PROBLEM TO SOLVE
The answer is the set of lines that include "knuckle", copied from the data below.
*** Opening EXCERPTED DATA ***
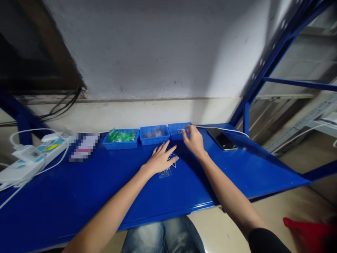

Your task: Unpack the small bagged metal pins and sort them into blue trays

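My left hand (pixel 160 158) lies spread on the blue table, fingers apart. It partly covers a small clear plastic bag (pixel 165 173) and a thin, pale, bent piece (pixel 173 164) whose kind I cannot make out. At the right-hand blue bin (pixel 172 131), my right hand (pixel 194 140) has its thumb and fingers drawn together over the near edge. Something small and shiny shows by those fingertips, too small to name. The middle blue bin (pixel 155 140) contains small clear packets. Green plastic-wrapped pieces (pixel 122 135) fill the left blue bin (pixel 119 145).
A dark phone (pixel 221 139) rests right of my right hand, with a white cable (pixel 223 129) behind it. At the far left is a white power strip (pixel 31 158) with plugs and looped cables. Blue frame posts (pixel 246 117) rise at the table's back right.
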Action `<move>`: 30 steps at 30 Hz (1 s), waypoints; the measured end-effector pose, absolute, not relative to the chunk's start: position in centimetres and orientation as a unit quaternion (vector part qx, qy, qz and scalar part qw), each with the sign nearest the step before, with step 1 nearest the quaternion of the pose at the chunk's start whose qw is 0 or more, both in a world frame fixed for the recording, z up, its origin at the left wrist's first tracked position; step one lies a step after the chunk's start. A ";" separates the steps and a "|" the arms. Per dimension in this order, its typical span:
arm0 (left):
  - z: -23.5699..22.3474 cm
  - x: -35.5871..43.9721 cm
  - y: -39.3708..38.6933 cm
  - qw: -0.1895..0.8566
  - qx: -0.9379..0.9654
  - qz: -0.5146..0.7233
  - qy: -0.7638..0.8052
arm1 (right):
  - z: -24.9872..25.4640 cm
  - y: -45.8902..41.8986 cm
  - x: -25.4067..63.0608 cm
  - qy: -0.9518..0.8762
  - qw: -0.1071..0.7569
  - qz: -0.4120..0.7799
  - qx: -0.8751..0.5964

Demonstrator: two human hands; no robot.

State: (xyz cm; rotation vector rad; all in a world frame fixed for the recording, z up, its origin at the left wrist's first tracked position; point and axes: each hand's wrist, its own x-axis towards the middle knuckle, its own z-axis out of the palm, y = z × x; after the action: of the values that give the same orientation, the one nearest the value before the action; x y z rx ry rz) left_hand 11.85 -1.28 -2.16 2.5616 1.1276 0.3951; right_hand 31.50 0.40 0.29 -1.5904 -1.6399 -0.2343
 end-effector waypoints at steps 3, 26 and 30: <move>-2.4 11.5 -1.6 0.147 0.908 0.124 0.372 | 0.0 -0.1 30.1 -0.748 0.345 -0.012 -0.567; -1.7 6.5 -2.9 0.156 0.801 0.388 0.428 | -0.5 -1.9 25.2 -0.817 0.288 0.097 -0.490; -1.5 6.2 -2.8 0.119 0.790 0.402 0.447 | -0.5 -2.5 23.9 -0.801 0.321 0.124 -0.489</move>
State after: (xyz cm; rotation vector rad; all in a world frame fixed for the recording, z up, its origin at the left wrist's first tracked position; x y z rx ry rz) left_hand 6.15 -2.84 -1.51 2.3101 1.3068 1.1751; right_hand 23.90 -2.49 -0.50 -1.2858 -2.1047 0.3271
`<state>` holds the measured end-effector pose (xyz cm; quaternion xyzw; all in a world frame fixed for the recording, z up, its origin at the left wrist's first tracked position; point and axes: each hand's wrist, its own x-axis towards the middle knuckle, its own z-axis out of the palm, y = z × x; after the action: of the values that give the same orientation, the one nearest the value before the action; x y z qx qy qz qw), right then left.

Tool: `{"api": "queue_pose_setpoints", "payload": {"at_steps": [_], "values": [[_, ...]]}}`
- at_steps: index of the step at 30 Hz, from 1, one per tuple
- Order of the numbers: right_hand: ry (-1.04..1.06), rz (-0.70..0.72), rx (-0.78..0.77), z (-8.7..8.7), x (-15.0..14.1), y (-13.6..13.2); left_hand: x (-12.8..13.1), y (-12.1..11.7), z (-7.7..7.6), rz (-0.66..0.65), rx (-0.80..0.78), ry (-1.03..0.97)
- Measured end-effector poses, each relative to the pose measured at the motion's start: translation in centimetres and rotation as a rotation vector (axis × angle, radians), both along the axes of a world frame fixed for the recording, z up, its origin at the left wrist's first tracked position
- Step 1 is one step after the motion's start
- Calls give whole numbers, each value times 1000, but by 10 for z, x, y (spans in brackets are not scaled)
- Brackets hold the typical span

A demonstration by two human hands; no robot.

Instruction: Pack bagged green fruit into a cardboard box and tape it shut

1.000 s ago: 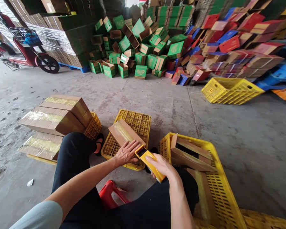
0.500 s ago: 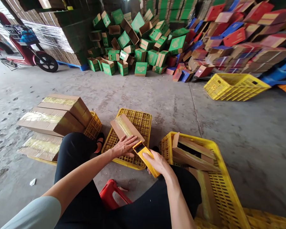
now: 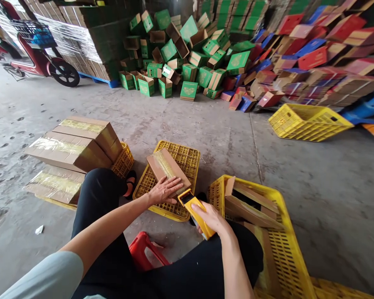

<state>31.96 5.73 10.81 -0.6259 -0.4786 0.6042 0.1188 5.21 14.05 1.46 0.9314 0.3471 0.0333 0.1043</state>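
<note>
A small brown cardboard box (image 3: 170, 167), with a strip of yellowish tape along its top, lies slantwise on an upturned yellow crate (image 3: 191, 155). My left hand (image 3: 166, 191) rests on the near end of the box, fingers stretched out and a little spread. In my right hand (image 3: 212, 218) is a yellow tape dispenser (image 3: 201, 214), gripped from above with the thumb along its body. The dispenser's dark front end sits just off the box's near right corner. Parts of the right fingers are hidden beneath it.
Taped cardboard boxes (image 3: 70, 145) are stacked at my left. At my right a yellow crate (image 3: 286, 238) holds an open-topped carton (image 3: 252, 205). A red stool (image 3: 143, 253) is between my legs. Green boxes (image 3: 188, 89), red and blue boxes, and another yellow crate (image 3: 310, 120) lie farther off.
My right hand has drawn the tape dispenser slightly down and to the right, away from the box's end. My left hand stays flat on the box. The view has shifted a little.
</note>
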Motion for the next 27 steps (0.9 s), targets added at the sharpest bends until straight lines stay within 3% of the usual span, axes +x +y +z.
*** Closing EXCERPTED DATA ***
THE COMPLETED TASK
State: (xyz cm; rotation vector rad; all in a world frame fixed for the recording, z up, its origin at the left wrist's first tracked position; point and axes: each hand's wrist, its own x-axis towards the middle knuckle, its own z-axis out of the palm, y = z × x; after the action: of the values that give the same orientation, the one nearest the value before the action; x y z rx ry rz) left_hand 11.85 -1.28 -2.16 2.5616 1.1276 0.3951; right_hand 31.50 0.40 0.29 -1.5904 -1.6399 -0.2343
`<state>` holds the measured end-effector pose (xyz cm; quaternion xyzw; all in a world frame fixed for the recording, z up, its origin at the left wrist's first tracked position; point and axes: each hand's wrist, its own x-axis towards the middle knuckle, its own z-axis out of the palm, y = z × x; after the action: of the values that give the same orientation, the one nearest the value before the action; x y z qx qy qz qw), right then left.

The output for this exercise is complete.